New Message Reply About this list Date view Thread view Subject view Author view Other groups

Subject: Re: [linux-audio-dev] Performance and Elegance? (Was: High Cost of IPC)
From: John Regehr (regehr_AT_cs.utah.edu)
Date: Wed May 16 2001 - 09:23:37 EEST


Paul Davis says:

> this is an area of OS performance that has been under study for 20-30
> years. I was a systems programmer for the research group at UW CS&E
> that had a dozen or so grad students and 4 senior faculty working on
> the general issues. there is a very interesting paper at UW CS&E that,
> despite being, oh, 10 years old(?) now, is still totally relevant. I
> don't recall the exact title, but to paraphrase the general message:
> processors have gotten faster, but applications are spending more real
> clock time than ever dealing with the kernel in one way or another, so
> why is this?

I don't remember the exact title either, but it's something to the
effect of "why aren't operating systems getting faster as fast as
hardware?" by Ousterhout. The answer, IIRC, is pretty simple: the OS
must move a fair amount of data around and doesn't have much locality,
so it's often limited by the memory subsystem and can't take advantage
of modern clock speeds.

There's another great paper by Mogul and Borg from the same time period
about the effect of cache misses on context switch performance. The
gist is that the cost of cache misses can easily dominate the cost of a
context switch. And things have gotten a lot worse since then! DRAM is
still slow and chip clocks are through the roof. I want to write a
followup paper about this, and about writing schedulers that try really
hard to avoid unnecessary context switches while still giving real-time
guarantees. This is especially important on multiprocessors where
migrating data between caches sucks performance. I read somewhere that
the relative difference in speed between a fast P4 and main memory is
about the same as the difference between an 8086 and a hard drive.

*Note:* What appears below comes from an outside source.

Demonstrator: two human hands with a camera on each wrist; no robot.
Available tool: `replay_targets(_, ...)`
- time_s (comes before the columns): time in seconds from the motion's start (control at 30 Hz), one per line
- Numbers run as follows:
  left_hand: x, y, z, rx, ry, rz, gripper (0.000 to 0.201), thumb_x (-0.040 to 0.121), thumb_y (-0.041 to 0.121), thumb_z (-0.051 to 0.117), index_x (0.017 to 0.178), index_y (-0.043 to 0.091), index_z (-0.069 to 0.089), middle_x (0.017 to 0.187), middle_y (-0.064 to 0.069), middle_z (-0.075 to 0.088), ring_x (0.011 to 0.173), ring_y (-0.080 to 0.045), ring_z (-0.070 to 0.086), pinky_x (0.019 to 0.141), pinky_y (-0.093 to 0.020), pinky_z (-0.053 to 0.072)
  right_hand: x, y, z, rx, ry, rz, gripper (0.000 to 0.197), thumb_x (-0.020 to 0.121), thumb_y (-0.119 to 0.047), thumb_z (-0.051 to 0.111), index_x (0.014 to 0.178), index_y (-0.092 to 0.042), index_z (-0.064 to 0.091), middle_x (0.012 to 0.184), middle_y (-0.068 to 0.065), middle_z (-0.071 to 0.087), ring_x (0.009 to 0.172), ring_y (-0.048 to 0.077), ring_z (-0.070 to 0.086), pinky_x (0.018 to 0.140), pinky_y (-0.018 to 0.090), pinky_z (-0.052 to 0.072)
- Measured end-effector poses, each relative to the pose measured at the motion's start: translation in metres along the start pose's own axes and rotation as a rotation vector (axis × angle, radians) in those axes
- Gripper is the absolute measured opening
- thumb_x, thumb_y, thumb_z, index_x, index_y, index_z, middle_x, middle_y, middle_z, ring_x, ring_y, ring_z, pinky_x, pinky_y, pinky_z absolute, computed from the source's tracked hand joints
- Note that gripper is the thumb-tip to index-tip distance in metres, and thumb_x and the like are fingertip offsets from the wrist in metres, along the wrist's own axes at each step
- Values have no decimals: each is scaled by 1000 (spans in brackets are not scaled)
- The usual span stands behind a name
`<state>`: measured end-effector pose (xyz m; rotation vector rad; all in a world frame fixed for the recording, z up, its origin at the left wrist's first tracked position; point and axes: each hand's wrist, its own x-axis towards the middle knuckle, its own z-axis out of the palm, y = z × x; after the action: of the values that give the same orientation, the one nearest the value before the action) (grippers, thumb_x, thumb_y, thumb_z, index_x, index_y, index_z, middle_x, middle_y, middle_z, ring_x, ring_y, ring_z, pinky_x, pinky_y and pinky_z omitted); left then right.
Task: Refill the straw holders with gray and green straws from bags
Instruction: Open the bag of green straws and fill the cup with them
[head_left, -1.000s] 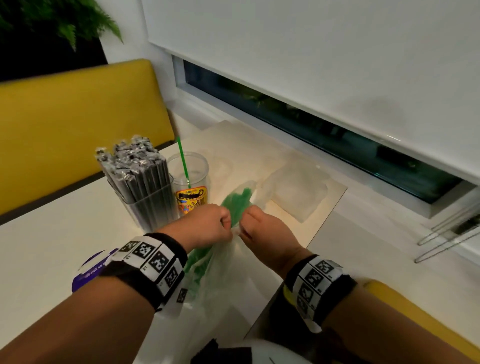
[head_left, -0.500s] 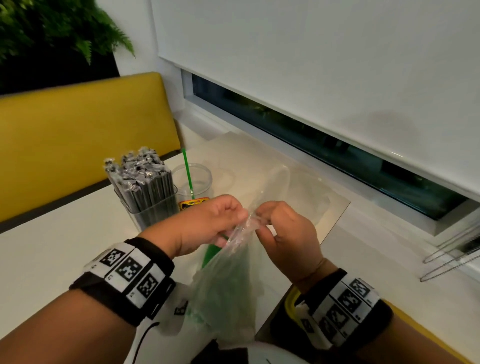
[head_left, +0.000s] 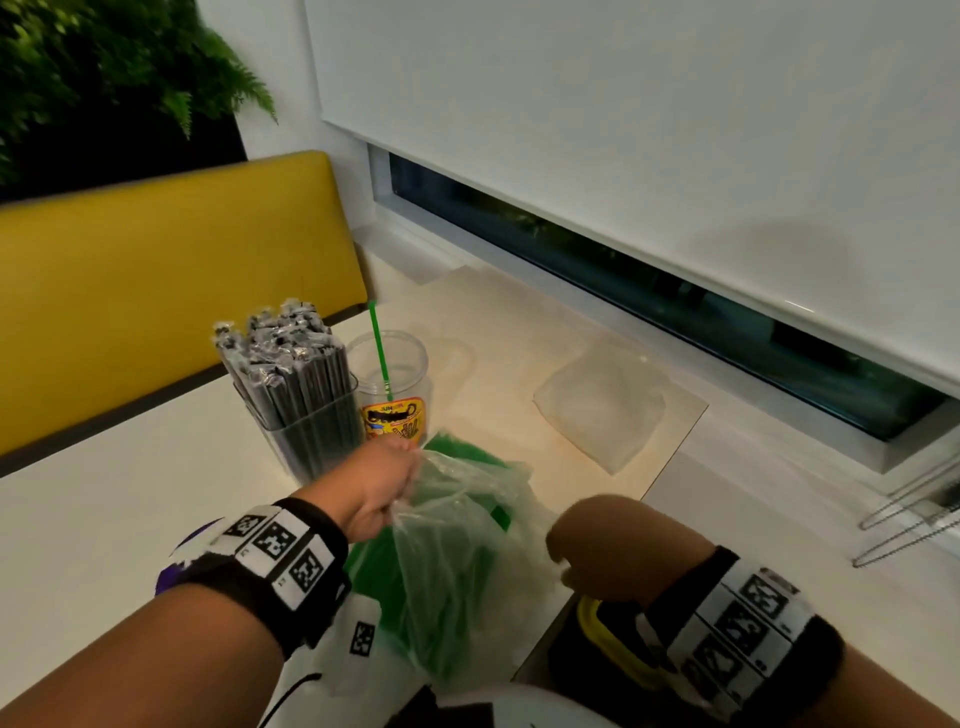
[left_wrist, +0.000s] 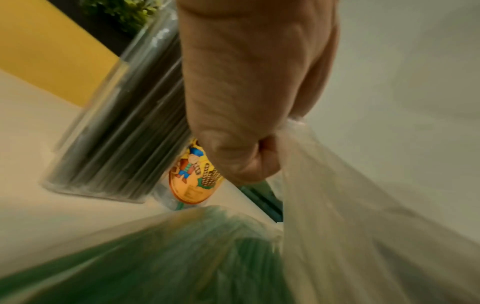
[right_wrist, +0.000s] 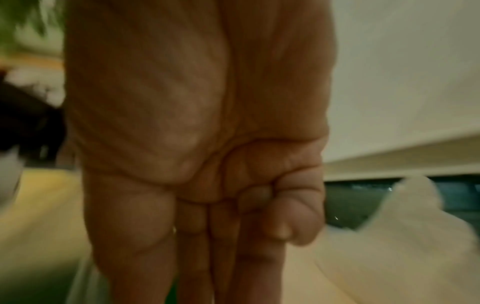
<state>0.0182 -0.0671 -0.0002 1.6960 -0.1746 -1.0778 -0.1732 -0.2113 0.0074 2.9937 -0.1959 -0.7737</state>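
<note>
A clear plastic bag (head_left: 457, 566) full of green straws (left_wrist: 182, 259) lies on the table in front of me. My left hand (head_left: 387, 480) pinches the bag's upper edge (left_wrist: 324, 185) between thumb and curled fingers. My right hand (head_left: 597, 540) is at the bag's right side, back up. In the right wrist view its fingers (right_wrist: 223, 257) run straight down out of frame, the little finger curled. Behind the bag stand a clear holder packed with gray wrapped straws (head_left: 301, 395) and a clear cup (head_left: 400, 374) holding one green straw (head_left: 378, 345).
A flat empty plastic bag (head_left: 602, 410) lies on the table's far right corner. A yellow bench back (head_left: 166, 291) runs behind the table, and a window ledge (head_left: 779, 467) with wire racks (head_left: 909, 514) lies to the right. A purple object (head_left: 169, 579) peeks out under my left wrist.
Both hands were pinching the bag's mouth close together. Now my right hand has let go and dropped to the bag's right side, while my left still holds the edge, lower and nearer the cup.
</note>
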Motion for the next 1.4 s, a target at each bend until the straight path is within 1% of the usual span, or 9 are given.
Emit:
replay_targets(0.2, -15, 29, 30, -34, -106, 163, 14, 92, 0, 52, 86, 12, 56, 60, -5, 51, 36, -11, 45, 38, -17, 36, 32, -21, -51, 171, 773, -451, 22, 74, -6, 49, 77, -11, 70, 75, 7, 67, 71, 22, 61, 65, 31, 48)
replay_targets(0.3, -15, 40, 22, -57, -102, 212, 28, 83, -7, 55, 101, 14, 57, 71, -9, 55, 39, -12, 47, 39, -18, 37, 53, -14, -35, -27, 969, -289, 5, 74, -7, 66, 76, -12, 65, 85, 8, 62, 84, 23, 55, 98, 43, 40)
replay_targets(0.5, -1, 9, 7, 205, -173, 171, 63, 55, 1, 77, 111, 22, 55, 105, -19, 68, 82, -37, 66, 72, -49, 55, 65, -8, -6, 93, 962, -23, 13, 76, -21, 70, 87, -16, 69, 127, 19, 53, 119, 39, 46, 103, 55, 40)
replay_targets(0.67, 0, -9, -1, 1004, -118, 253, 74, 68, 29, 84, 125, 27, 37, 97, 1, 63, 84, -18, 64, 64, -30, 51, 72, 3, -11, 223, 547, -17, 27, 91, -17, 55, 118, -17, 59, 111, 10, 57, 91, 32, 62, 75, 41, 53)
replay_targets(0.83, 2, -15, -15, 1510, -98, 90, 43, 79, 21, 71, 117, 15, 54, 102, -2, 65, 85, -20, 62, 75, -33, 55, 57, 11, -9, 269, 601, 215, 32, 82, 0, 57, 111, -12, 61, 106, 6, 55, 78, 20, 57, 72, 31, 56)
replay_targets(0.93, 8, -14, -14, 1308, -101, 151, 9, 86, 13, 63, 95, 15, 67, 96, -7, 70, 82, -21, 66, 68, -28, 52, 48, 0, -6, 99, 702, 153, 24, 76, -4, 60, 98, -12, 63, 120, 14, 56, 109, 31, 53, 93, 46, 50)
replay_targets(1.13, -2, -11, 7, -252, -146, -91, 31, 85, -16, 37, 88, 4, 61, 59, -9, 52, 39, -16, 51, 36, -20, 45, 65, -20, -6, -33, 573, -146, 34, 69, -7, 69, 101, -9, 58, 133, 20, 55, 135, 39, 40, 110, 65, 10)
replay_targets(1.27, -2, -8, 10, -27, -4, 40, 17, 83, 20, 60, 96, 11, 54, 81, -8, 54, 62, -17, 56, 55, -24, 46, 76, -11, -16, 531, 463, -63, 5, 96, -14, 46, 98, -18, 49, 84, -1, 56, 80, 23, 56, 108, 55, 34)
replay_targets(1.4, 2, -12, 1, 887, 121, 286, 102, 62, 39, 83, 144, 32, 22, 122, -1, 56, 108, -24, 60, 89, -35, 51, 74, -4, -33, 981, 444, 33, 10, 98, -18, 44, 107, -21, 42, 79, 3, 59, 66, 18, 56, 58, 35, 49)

I recently (for better or for worse) wanted to demonstrate that it's
okay to add a few microseconds to thread context switch time spent in
the kernel, so I ran some experiments on how the performance of threads
with different working set sizes are impacted by context switches.
This figure shows some data:

http://www.cs.utah.edu/~regehr/papers/diss/doc-wwwch10.html#x27-18000010.4

The result is that while a context switch always involves a few
microseconds in the kernel, on a 500 MHz PIII it can take an app about
4ms to reestablish its working set in the cache after a context switch
when the cache is cold and the working set is nearly the size of the
cache. This means that the cache cost is close to three orders of
magnitude bigger than the nominal context switch cost. Ugly!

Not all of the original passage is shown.